In New York alone, tens of thousands of young Haredi men are poised to finish high school without being able to communicate in English, do basic math, or have even a minimal grasp of American History. Without adequate secular education, more than half of Haredi Jews end up poor or near poor. 

Unfortunately, this educational neglect is not just occurring in New York, nor is it the only systemic problem faced by those in the Haredi community. It is one of a series of challenges we see around the world.

Recently, Yehudis Fletcher, founder of Nahamu in the United Kingdom, spoke with Naftuli Moster, about the systemic abuses that plague the Haredi world and how her organization is working to combat them across the pond. 

“Nahamu operates as a lobbying organization and think tank to really look at the systemic problems that exist, research them, and suggest policy solutions. We offer a frank and non-transactional view of what’s going on in the Haredi world.”

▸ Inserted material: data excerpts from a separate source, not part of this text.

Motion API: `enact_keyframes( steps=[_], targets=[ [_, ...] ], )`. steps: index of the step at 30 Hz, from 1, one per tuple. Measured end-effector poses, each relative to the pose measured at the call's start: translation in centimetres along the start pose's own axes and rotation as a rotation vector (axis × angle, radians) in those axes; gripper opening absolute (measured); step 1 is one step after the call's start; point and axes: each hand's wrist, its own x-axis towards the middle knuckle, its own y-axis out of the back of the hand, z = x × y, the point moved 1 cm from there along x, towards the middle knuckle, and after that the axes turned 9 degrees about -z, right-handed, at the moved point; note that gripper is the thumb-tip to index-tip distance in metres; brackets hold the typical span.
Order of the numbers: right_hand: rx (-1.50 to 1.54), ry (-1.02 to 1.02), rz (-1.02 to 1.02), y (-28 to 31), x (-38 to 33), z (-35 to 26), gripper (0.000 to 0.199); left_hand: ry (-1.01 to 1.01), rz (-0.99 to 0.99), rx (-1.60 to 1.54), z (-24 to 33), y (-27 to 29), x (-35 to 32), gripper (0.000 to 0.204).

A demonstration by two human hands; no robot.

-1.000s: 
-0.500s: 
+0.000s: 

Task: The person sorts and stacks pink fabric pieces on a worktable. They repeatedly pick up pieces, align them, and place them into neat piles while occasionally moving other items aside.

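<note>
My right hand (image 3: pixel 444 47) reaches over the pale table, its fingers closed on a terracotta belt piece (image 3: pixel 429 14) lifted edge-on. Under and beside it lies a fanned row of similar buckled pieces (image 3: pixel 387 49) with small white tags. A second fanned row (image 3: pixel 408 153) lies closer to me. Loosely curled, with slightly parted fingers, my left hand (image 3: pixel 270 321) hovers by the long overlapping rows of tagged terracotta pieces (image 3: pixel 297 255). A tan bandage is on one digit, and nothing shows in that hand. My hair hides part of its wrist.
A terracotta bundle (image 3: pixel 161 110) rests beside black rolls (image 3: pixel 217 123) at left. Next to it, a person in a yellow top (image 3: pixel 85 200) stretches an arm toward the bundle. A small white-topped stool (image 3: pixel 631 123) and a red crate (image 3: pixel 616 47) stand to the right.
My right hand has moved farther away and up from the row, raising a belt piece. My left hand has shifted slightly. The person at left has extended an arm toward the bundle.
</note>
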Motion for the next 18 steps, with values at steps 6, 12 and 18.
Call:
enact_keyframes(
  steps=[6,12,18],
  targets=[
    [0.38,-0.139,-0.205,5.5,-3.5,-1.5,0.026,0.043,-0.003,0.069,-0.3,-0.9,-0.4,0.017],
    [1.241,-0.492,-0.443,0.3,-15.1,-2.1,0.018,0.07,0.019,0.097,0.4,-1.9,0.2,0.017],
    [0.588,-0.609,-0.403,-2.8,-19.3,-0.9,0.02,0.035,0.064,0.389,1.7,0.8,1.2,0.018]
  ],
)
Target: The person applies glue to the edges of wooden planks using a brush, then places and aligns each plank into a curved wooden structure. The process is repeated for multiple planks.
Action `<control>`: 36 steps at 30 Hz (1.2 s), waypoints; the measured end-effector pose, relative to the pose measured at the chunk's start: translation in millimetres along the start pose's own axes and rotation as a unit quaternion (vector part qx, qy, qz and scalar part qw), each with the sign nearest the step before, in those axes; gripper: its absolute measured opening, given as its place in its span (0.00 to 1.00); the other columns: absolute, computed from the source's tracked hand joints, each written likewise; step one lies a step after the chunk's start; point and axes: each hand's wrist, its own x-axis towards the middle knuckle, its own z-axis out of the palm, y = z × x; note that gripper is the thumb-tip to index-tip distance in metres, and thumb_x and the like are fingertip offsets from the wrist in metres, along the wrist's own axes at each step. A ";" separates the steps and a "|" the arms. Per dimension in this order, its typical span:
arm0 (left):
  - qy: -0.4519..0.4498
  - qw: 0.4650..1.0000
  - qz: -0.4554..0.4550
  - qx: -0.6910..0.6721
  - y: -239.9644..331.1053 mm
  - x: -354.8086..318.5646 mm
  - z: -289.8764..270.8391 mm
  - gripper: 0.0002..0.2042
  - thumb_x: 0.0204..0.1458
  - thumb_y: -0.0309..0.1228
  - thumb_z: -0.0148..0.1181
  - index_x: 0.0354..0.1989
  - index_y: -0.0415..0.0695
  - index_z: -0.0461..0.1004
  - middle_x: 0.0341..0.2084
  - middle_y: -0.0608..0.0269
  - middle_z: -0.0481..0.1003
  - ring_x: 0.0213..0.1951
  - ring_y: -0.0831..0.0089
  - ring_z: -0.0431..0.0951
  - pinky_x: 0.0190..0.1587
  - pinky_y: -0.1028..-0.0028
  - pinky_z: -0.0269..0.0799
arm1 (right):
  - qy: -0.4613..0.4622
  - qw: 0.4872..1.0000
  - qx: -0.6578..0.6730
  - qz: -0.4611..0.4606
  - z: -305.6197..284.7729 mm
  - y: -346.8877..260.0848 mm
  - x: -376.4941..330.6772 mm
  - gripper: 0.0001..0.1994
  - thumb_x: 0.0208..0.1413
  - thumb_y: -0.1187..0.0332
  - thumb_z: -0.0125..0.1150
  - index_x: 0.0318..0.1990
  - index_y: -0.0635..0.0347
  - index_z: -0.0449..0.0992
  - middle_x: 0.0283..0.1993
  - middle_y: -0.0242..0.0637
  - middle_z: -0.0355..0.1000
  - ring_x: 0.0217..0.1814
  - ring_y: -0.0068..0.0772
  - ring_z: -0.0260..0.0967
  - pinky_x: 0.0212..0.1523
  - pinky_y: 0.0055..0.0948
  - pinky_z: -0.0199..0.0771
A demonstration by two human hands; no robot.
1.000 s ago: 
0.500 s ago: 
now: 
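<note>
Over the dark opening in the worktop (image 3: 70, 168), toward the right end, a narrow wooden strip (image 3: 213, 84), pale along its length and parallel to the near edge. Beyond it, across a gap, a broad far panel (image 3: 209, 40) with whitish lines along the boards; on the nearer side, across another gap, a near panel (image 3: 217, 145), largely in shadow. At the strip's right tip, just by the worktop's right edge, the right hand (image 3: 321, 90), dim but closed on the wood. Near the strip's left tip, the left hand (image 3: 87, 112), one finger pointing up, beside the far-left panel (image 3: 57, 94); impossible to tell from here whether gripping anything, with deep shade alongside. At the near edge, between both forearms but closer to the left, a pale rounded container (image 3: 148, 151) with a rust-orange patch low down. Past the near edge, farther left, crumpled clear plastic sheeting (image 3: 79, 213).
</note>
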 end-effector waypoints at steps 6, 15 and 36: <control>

Fletcher herself was raised in a Haredi home. Her father was a Litvish rabbi in Glasgow, Scotland. Even as a young child she questioned the rules her family lived by.

“The biggest system in our community is the system of faith and the fear of heaven. This worry that if you do something wrong, what’s going to happen?”

Fletcher began testing the system by doing small acts of rebellion like avoiding the ritual washing of hands before eating challah on Shabbat. While there was no heavenly retribution, her defiance earned her a reputation as a troublemaker. She believes that this reputation contributed to her being targeted by a sexual predator when she was 15.

“People in the community had this view that ‘because she broke some of the rules or she doesn’t dress as she’s supposed to and she answers back… Because she doesn’t have this sort of demure personality that she’s supposed to have at this age, she was asking for it.’”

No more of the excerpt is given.